You probably had an autoimmune thyroid attack at that time, or possibly spontaneous thyroiditis, it doesn't matter which. Your GP should have requested an fT4 assay at the very least at the time, did they not do this?

It is possible for patients to have a period of hyperthyrodism (with very low TSH) which they do not notice. This could have happened sometime after 2013 and if the TSH is suppressed for sometime it can cause the thyrotrope (the bit of the pituitary that secretes TSH) to become down-regulated. If this happens your TSH fails to respond adequately from then on making it more difficult to diagnose and treat hypothyroidism.

The best way forward is a trial of levothyroxine to see if you recover. I would push very hard for this and make sure it is for 50 mcg or more, 25 mcg is too little to notice any difference. If you should show signs of too much thyroid hormone (unlikely) you can simply stop the levothyroxine.

in reply to jimh111

FT4 10.7 (12 - 22)

in reply to meilee


TSH > 30, fT4 10.7 confirms 'primary hypothyroidism', especially if you have symptoms and your doctor should have started you on levothyroxine. Occasionally you can get transient results like this, such as after the birth of a baby but in most cases it is permanent and the patient should be treated.

Doctors can have a negative attitude to young women so if possible I would visit your doctor with a relative or friend for support and politely but firmly insist on being treated for hypothyroidism. (If you are in the UK and diagnosed hypothyroid you are entitled to free prescriptions, your doctor should give you a form to fill in. It might be a better tactic to just get the first prescription for levothyroxine and then ask the receptionist about a form in a few weeks time).

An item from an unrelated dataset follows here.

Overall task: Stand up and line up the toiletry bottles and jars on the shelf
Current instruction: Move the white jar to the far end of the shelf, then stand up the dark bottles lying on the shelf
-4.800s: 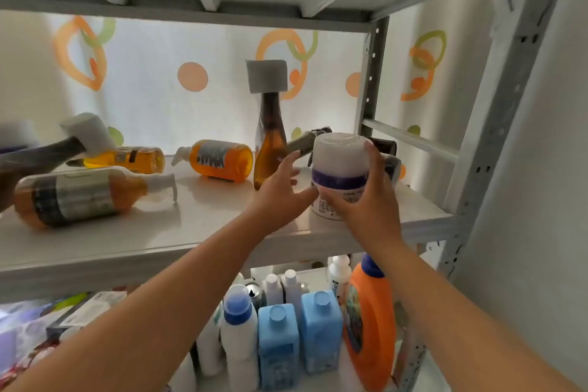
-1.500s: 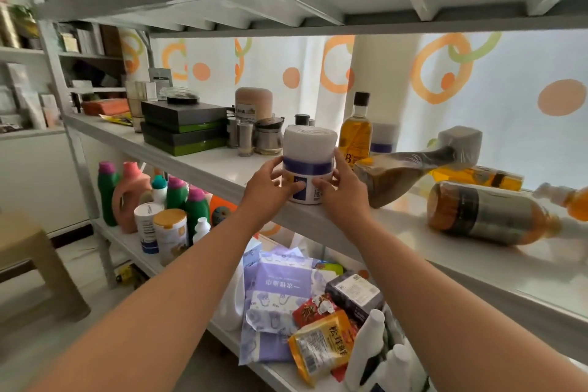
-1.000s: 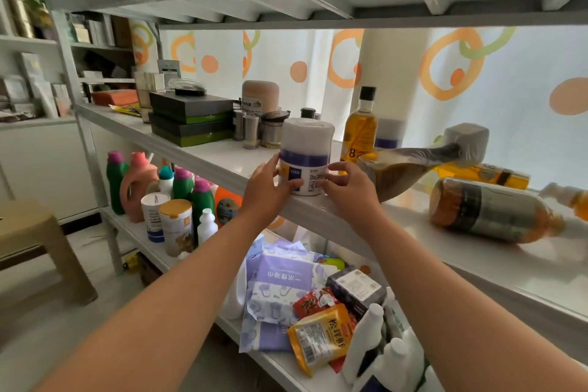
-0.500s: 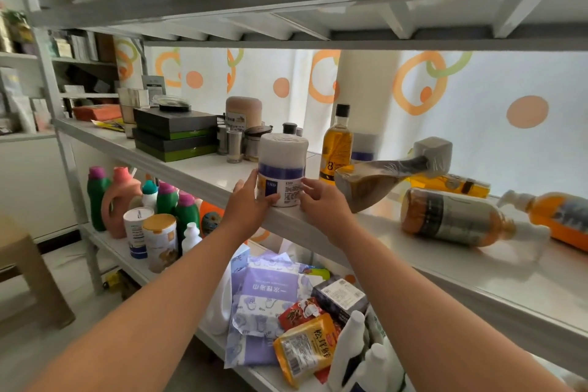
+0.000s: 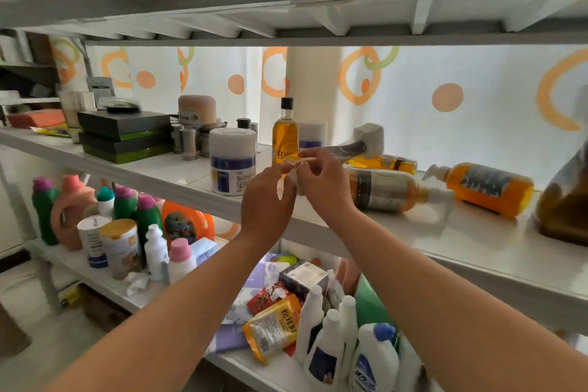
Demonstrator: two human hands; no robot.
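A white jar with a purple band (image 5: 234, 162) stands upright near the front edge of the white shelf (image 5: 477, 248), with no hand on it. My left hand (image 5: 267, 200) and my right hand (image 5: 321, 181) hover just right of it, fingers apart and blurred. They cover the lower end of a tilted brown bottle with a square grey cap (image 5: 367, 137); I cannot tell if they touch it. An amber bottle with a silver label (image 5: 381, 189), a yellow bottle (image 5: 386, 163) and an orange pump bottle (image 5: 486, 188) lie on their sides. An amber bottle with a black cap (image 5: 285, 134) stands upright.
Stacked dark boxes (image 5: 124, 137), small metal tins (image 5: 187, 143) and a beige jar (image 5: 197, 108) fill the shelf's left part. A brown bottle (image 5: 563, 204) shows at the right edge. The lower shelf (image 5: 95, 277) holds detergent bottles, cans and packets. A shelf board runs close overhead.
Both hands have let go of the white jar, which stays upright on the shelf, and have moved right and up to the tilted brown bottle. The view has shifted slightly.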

Once you are taking levothyroxine, after a few weeks you should notice your constipation, joint pain and depression (do you have depression?) improving. You can then slowly wean yourself off the laxatives, painkillers and antidepressants as you feel able to.

If your doctor is unco-operative I suggest you ask for a refferral to an endocrinologist on the basis your case is outside their knowledge. It would be much better to get the GP to prescribe as it will save a lot of time.

in reply to jimh111

Thanks yes I have depression. I was given antidepressants but I don't really take them all the time.

I am under an endocrinologust for male pattern hair growth, I plan to see a different one

in reply to meilee

Some antidepressants are 'refractory' in hypothyroid patients, refractory is a posh way of saying they don't work until the patient is given thyroid hormone.

meilee is a girl's name? They say you have 'male pattern hair growth (extra hair or hair loss?). Hair loss is a sign of hypothryoidism.

If you want to see a different endocrinologist it would be worthwhile writing a new post asking for recommendations in your area. You should ask for replies by 'pm' (private message) as we are not allowed to put doctors' names on the forum.

Hi meilee

Looks like Hashi's to me. It'd be worthwhile reading today's other posts to get a feel for what you're up against. Magnesium is deficient in Hashi's sufferers and as they won't test for it, it wouldn't hurt to try some now - it should help a bit with the goiter (swelling), constipation, chronic pain and anxiety/depression.